Spotted Joe-Pye Weed (Eutrochium maculatum)
One of the many joys I got from working in this beautiful park all summer was finally nailing this stupid plants name into my head. I mean I had constantly seen these things before and never knew what they were. When I finally found out the name I was like “hey, what a funny name”… *poof* and I would forget. However seeing the is patch of Joe-Pye weed every day really helped my hammer it home. But were my woes done? Of course not, they never are with plants! I discovered we have multiple species in Ohio, and isn’t that just lovely? Using Newcomb’s, iNat, and a few other sources I have concluded the spots on the stem make it a (go figure) Spotted Joe-Pye weed. This plant is a member of the Asteraceae family and can grow up to 7 feet tall. FUN FACT: Some people use Joe-Pye weed as a diuretic to help pass kidney stones!
Black Eyed Susan’s (Rudbeckia serotina)
Okay so first to preface; I have a strict way I go about IDs, I first will attempt to use my brain, then a field guide, then an app to confirm I was right (but usually wrong). This time however, my wrongness THREW ME FOR A LOOP- as I IMMEDIATELY recognized these flowers as black eyed susan’s but when I used an app to confirm it… I was told I was wrong and it was a Brown Eyed Susan, WHAT?? I looked it up in my Newcomb’s to no avail, so if my ID is wrong then blame the book not me. Anyway, these flowers rays are yellow and they are fairly common throughout the park. FUN FACT: These pretty little flowers are called pioneer plants, which essentially means they are the first plants to return to an area that was destroyed by fire or something. That fact was brought to us by our very own THE Ohio State University Plant Pathology department.

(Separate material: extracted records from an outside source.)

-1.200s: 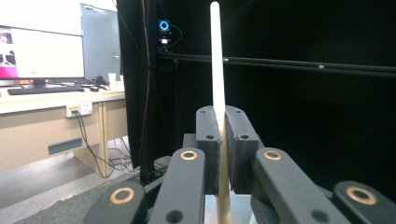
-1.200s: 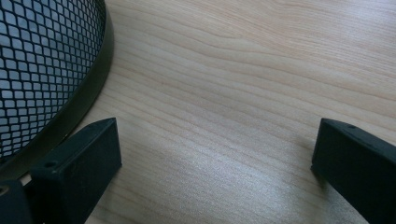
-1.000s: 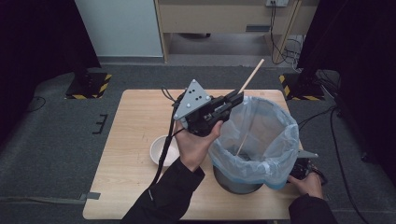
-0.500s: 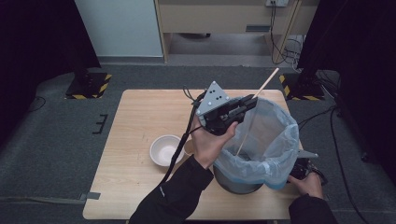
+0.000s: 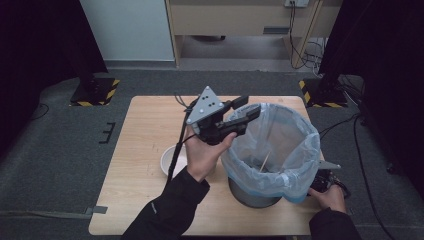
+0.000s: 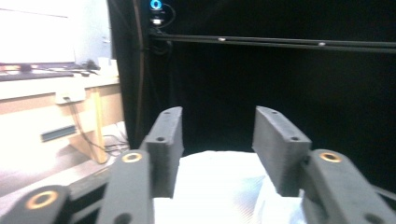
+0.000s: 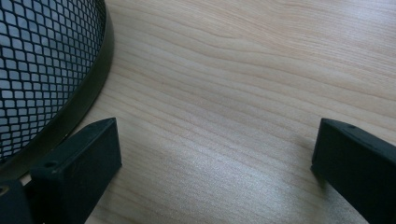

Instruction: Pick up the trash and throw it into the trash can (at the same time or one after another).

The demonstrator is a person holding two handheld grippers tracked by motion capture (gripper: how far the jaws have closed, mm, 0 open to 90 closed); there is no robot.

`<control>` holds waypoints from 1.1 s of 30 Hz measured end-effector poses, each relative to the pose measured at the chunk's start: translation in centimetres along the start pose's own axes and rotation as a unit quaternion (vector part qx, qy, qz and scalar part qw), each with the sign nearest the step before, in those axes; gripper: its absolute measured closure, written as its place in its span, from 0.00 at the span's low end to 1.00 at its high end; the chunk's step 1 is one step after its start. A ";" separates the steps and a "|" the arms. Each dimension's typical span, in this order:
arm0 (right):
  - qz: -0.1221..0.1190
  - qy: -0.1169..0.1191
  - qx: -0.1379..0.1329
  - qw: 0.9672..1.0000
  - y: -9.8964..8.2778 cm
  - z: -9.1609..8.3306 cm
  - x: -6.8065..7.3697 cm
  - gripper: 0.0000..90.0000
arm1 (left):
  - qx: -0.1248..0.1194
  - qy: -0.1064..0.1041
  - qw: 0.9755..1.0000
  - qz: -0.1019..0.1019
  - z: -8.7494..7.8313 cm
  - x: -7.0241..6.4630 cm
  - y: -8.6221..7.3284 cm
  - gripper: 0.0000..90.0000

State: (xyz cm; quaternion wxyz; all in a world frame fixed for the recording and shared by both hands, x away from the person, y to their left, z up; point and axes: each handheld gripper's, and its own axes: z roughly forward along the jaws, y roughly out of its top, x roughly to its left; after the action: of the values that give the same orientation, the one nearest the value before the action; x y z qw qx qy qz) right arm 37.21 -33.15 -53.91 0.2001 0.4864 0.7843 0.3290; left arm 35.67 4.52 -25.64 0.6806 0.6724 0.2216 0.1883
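My left gripper [image 5: 248, 108] is held up over the left rim of the waste bin [image 5: 250, 197], with its jaws open and nothing between them. A thin wooden stick [image 5: 264, 161] leans inside the bin's pale blue plastic liner [image 5: 295, 135]. In the left gripper view the open left gripper [image 6: 217, 126] points over the white liner [image 6: 210, 186]. At the bin's lower right my right gripper [image 5: 326, 173] rests low on the table, partly hidden by the bag. Seen in its own view, the right gripper [image 7: 217, 140] is wide open above bare wood, beside the black mesh bin wall [image 7: 42, 70].
A white bowl [image 5: 169, 159] sits on the wooden table [image 5: 150, 125] left of the bin, partly behind the left forearm. The left gripper's cable [image 5: 176, 150] hangs down over the bowl. Dark floor surrounds the table.
The left gripper held the wooden stick above the bin; its jaws have opened and the stick now lies inside the liner. The gripper drew back a little to the left. The right gripper stayed put.
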 end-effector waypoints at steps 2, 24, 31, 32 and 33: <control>0.000 0.000 0.000 1.000 0.0 0.0 0.0 0.02 | 0.003 0.013 1.000 0.005 -1.1 0.7 -0.2 0.52; -0.001 0.000 0.000 1.000 0.0 0.0 0.0 0.02 | 0.131 0.136 0.981 -0.035 -8.4 8.4 -11.5 0.39; 0.000 0.000 0.000 1.000 0.0 0.0 0.0 0.02 | 0.194 0.153 0.967 -0.060 -8.7 10.0 -16.9 0.38; 0.000 0.000 0.000 1.000 0.0 0.0 0.0 0.02 | 0.194 0.153 0.967 -0.060 -8.7 10.0 -16.9 0.38; -0.001 0.000 0.000 1.000 0.0 0.0 0.0 0.02 | 0.202 0.154 0.965 -0.060 -8.6 10.2 -17.4 0.38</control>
State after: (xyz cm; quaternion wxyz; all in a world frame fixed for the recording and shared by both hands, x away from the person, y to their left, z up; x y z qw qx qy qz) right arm 37.21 -33.17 -53.91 0.2004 0.4856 0.7849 0.3285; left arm 38.63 16.85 -43.46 0.4981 0.7447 0.3968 0.1997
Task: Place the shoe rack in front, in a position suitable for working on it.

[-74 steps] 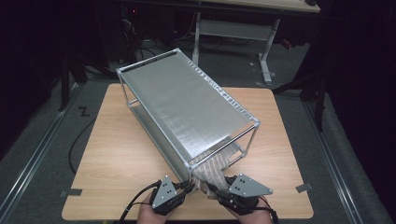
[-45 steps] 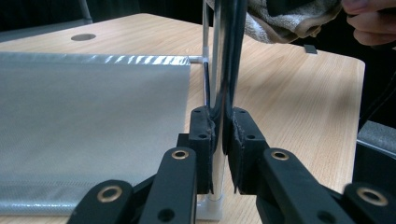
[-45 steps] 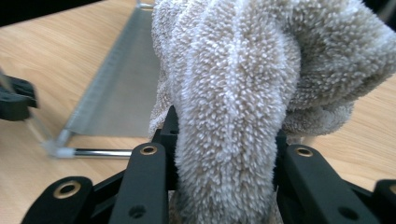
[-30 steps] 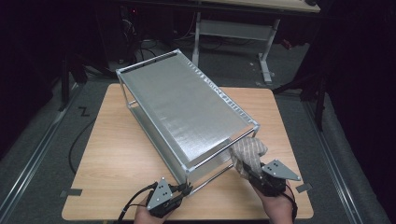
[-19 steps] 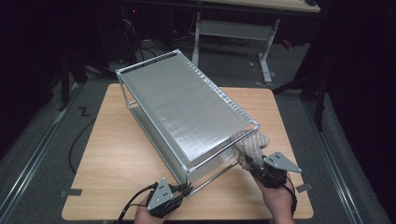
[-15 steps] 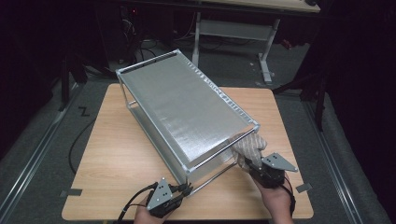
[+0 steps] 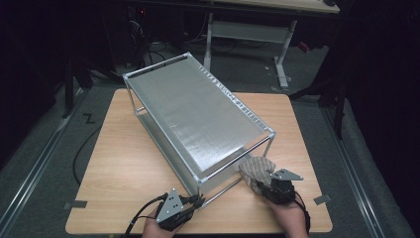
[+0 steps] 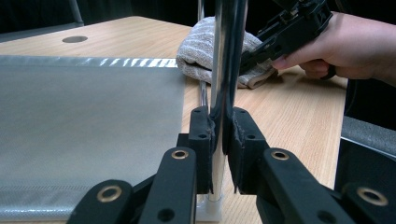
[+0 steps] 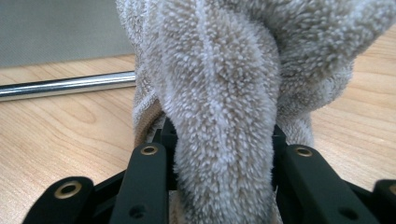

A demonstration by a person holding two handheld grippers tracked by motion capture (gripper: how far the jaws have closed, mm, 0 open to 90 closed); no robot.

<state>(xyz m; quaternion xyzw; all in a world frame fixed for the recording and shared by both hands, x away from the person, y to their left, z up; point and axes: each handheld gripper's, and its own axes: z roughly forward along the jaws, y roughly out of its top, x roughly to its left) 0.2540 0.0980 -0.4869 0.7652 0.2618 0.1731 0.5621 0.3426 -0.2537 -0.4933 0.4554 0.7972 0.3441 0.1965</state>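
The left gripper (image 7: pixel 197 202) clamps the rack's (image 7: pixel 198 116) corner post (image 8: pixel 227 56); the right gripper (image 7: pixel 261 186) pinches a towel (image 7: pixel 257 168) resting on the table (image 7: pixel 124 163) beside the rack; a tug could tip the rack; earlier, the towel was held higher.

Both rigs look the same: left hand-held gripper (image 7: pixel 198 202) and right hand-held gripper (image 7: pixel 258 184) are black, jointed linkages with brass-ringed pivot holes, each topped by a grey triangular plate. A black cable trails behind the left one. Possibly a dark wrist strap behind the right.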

Green Ash (Fraxus pennsylvanica)
We have finally made it to the trees, and it is a good one. Unique to a few genera of trees, this tree is OPPOSITE in leaf arrangement, and PINNATELY compound. We can distinguish it from White Ash due to the wider leaf and shorter petioles. Aside from that, I really do not have much else to say about this tree, seeing as we already have discussed EABs.
Box Elder Maple (Acer negundo)
Now what if I played a prank on you? Hmmm you guess this tree; opposite in arrangement, pinnately compound, 5 leaflets… YOU GOT IT? GREEN ASH?? WRONG!!!!! This is actually one of our weirder looking maples and it is even classified in our field guide as “Ash & Ash leaf Maples”. Yep, you read that right, it is a box elder maple that I was describing. Sorry for my trickery. The leaflets are usually 3-5 in number and have some teeth on them. FUN FACT: This tree is very fast growing and drought resistant, it was often used for shade for this reason was planted heavily by early westward expanding settlers. Thanks Britannia.com.